## Task prompt:
A single number is the answer: the count of lines below that contain "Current".

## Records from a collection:
____
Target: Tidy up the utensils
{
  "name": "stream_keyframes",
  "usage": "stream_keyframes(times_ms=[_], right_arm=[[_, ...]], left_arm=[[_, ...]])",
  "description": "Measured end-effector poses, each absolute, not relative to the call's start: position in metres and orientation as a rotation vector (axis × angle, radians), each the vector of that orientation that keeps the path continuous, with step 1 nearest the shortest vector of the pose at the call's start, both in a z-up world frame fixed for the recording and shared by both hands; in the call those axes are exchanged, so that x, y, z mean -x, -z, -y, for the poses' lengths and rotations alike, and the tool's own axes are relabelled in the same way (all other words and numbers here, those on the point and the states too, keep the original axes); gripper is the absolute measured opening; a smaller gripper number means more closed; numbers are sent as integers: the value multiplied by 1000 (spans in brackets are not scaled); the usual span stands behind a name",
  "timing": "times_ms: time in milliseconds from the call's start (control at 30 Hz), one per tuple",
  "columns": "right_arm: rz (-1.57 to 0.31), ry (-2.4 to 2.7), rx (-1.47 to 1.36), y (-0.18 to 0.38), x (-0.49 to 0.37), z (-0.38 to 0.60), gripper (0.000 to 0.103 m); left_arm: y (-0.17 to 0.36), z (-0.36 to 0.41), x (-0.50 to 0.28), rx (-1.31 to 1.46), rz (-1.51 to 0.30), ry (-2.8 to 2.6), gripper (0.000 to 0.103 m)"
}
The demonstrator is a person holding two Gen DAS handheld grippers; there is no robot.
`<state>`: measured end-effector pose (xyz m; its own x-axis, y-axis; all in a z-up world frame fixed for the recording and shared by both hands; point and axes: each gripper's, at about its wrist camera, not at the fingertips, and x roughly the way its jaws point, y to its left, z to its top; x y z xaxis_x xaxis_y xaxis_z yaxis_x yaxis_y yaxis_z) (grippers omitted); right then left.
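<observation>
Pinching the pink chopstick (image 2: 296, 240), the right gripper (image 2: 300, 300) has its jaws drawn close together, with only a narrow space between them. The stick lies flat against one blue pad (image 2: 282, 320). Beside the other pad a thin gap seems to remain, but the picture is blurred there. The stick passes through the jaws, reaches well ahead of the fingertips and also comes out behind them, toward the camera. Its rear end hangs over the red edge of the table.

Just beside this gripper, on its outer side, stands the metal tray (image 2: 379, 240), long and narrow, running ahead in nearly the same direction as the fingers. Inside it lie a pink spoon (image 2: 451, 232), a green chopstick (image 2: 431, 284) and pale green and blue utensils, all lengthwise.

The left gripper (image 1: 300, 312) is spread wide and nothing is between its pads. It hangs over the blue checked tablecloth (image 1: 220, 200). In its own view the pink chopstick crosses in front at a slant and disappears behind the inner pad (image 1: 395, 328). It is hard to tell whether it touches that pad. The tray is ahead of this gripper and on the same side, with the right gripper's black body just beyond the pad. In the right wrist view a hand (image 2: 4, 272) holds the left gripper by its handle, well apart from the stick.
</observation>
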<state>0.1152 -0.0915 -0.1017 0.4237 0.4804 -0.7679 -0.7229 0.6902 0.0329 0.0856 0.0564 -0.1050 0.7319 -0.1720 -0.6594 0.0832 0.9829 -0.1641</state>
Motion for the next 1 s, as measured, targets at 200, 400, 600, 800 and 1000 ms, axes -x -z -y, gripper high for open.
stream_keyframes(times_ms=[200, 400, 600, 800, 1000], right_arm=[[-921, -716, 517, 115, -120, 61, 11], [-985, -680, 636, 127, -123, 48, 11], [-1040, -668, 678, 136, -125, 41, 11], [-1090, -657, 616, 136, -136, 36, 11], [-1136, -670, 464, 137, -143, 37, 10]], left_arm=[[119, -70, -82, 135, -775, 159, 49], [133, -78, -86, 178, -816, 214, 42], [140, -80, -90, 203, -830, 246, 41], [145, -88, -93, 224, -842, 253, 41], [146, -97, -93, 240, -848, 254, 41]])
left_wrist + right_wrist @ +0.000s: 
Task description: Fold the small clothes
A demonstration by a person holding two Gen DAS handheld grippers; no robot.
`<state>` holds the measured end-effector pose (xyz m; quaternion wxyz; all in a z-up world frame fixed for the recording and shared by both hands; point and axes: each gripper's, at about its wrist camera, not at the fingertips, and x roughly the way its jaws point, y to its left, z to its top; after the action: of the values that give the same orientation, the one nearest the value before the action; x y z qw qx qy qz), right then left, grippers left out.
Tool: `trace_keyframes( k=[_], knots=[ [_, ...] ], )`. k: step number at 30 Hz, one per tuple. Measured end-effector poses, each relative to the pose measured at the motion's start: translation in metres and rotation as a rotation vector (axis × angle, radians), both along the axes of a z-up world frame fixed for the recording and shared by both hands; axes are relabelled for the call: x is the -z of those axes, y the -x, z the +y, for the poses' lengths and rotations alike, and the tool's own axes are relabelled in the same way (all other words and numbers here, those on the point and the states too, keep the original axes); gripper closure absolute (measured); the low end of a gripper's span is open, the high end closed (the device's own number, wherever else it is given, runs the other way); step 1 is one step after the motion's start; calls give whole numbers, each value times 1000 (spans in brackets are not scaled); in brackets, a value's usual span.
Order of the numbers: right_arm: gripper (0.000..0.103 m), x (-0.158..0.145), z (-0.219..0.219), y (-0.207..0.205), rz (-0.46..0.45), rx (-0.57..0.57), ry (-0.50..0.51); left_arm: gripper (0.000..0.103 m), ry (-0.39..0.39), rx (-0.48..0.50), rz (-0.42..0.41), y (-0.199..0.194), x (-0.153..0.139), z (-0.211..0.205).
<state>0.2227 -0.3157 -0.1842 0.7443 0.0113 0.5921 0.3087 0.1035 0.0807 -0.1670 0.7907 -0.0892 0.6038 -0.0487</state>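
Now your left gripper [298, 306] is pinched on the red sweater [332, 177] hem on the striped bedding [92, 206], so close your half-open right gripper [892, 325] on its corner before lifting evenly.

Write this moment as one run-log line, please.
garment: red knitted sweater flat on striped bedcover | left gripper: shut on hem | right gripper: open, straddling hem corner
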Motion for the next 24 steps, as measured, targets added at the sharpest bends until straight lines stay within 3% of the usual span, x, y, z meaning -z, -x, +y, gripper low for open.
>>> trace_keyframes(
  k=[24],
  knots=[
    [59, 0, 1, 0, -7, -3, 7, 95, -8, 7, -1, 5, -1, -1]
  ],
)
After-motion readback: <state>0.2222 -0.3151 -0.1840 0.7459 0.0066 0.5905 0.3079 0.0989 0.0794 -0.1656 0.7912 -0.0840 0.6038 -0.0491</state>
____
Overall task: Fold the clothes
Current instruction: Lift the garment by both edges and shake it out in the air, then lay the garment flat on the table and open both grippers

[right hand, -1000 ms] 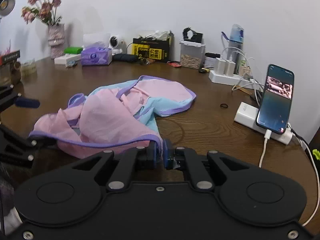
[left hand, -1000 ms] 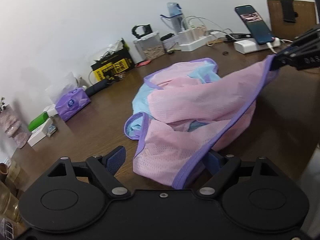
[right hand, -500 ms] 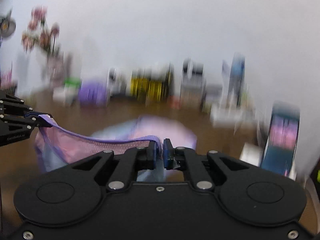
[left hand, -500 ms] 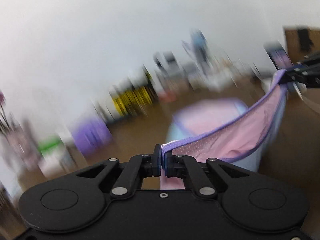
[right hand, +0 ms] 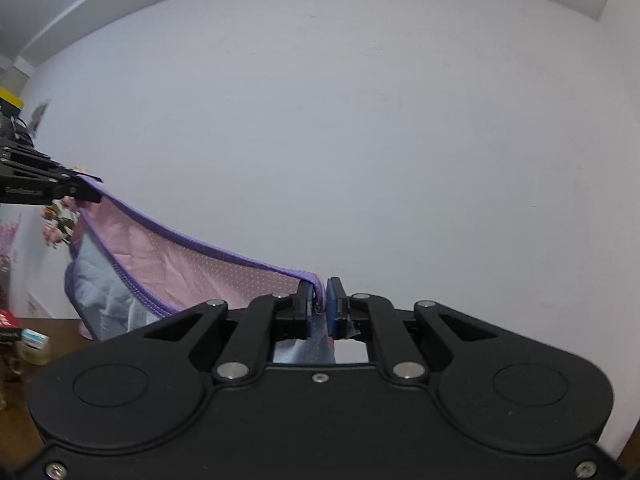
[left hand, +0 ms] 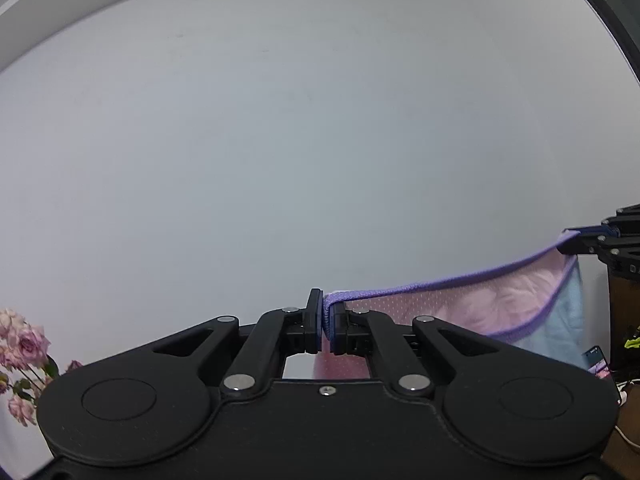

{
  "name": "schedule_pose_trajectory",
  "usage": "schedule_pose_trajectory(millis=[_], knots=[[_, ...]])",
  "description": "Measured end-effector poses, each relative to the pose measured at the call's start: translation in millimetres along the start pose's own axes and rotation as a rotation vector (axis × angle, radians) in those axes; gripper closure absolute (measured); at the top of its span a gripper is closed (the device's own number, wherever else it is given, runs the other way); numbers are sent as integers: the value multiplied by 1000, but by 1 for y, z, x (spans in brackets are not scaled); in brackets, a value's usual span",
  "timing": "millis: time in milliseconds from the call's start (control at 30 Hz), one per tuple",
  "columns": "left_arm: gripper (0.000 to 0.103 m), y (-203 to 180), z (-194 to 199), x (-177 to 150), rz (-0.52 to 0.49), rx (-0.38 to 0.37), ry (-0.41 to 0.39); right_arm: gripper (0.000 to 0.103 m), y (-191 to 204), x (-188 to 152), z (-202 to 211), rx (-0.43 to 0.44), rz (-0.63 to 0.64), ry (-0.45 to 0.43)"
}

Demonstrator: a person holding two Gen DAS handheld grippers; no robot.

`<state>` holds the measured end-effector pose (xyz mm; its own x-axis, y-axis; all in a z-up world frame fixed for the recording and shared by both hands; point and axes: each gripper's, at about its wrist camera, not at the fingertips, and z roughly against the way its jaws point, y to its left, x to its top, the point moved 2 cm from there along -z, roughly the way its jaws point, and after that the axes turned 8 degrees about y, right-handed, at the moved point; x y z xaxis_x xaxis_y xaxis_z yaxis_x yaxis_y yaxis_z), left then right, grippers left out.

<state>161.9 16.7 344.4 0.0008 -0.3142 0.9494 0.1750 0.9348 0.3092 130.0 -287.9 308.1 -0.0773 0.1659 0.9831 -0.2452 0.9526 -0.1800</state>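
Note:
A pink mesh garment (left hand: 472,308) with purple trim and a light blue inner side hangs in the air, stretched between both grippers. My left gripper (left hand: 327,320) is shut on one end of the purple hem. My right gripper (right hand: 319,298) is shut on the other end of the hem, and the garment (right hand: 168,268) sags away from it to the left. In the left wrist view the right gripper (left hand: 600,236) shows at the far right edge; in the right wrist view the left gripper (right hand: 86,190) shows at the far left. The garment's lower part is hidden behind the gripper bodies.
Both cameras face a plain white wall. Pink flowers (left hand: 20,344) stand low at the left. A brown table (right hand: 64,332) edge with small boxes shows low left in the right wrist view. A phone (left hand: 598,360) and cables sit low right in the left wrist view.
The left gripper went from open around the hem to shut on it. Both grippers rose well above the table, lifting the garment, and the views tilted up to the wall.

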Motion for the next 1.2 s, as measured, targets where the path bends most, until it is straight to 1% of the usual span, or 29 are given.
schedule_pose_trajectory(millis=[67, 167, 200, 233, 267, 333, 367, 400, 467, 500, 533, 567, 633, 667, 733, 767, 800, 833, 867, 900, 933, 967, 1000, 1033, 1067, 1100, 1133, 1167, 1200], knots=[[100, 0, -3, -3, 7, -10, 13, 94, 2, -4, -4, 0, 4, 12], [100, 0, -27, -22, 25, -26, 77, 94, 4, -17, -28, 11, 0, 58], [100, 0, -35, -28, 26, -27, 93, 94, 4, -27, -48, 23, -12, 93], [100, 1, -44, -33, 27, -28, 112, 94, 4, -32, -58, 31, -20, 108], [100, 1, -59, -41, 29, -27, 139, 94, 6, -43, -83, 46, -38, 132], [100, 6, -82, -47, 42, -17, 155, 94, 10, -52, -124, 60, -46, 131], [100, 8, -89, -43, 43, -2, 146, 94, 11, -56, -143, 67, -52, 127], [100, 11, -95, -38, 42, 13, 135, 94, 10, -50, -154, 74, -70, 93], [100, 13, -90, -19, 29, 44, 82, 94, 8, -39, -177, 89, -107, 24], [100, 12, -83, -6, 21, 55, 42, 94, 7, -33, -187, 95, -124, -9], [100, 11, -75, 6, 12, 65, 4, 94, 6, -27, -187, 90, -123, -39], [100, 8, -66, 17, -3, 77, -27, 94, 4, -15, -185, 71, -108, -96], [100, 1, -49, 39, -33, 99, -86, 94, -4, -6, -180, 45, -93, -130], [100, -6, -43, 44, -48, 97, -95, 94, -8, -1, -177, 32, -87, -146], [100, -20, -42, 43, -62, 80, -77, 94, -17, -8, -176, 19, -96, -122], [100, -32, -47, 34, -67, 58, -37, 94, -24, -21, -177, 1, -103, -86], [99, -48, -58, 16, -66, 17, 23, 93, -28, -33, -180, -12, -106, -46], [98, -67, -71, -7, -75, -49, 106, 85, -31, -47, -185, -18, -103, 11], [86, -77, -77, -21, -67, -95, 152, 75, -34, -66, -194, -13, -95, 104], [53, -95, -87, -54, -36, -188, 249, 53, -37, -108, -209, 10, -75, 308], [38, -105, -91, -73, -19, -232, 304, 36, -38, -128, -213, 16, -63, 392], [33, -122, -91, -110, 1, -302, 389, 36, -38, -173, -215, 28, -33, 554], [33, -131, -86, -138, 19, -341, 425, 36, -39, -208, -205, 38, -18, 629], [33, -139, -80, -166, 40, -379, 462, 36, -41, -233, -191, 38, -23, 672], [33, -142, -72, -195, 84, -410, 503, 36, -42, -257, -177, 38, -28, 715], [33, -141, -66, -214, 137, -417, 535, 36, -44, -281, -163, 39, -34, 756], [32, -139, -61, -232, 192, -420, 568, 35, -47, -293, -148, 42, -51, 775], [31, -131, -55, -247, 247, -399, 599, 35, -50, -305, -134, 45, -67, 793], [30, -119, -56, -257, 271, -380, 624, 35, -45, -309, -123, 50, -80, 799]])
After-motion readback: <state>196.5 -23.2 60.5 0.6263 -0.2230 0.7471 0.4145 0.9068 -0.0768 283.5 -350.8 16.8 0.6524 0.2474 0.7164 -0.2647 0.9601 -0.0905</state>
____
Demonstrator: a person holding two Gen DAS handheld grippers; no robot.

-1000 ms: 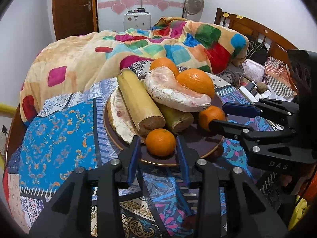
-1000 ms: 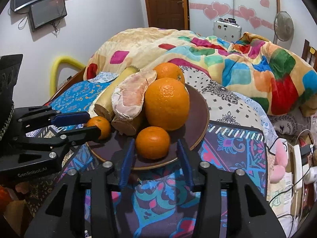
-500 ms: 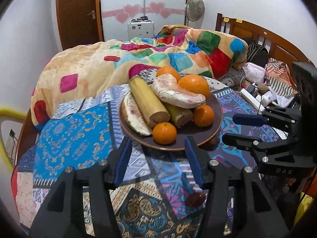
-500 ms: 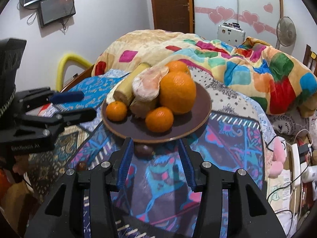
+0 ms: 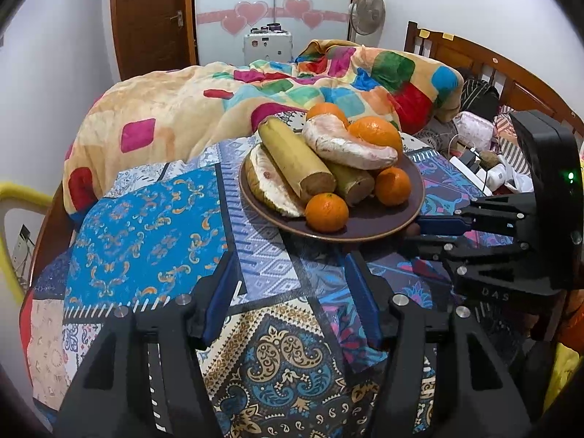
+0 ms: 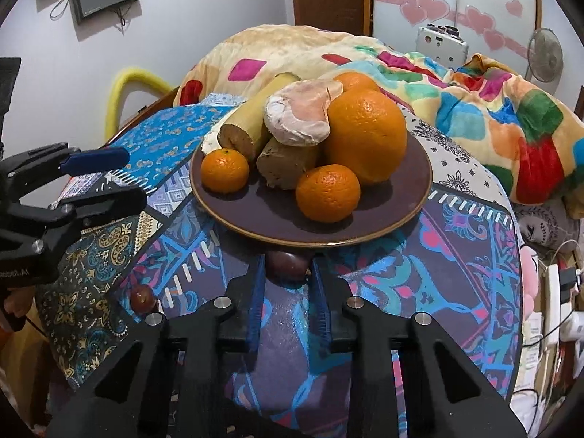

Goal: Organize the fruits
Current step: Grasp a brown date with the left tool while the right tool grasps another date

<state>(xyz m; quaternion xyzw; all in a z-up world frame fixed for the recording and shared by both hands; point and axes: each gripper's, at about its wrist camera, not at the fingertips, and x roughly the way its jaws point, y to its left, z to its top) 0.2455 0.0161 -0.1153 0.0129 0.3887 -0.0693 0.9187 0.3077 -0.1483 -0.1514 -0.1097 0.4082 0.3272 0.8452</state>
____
## Task output:
2